**Task instructions**
Reproduce exactly the lines that run from the start of the records below to the line with "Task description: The", inclusive.

[Data extracted from a collection]
=== Begin Enclosure ===

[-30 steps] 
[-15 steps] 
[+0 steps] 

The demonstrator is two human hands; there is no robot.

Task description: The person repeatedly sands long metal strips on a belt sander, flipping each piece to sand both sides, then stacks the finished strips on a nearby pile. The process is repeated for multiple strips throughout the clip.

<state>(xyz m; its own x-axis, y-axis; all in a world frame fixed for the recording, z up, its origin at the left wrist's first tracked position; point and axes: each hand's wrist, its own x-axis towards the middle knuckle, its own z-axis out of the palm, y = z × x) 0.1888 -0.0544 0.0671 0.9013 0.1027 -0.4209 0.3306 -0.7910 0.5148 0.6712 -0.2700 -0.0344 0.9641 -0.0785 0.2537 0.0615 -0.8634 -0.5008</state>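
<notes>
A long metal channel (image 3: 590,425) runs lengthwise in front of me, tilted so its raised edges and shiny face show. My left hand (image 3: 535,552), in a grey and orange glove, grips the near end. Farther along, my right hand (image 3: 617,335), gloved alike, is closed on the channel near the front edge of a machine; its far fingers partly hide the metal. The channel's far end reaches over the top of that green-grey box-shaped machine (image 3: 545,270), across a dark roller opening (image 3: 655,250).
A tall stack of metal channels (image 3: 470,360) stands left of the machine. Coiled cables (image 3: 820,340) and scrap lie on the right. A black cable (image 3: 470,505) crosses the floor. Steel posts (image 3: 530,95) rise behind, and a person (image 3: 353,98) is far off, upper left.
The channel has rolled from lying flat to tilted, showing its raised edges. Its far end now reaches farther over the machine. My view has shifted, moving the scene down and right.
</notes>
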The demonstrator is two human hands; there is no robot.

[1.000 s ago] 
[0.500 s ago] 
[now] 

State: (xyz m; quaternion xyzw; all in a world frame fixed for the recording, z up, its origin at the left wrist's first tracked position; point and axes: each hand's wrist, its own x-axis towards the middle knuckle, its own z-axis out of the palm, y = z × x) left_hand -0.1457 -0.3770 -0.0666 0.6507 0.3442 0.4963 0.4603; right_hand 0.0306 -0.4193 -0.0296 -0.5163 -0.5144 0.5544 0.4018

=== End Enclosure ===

**Task output**
[-30 steps] 
[-15 steps] 
[+0 steps] 

The demonstrator is two human hands; there is no robot.

Task description: The person repeatedly sands long metal strips on a belt sander, flipping each piece to sand both sides, then stacks the finished strips on a nearby pile. The process is repeated for multiple strips throughout the clip.

With this, the exercise is done.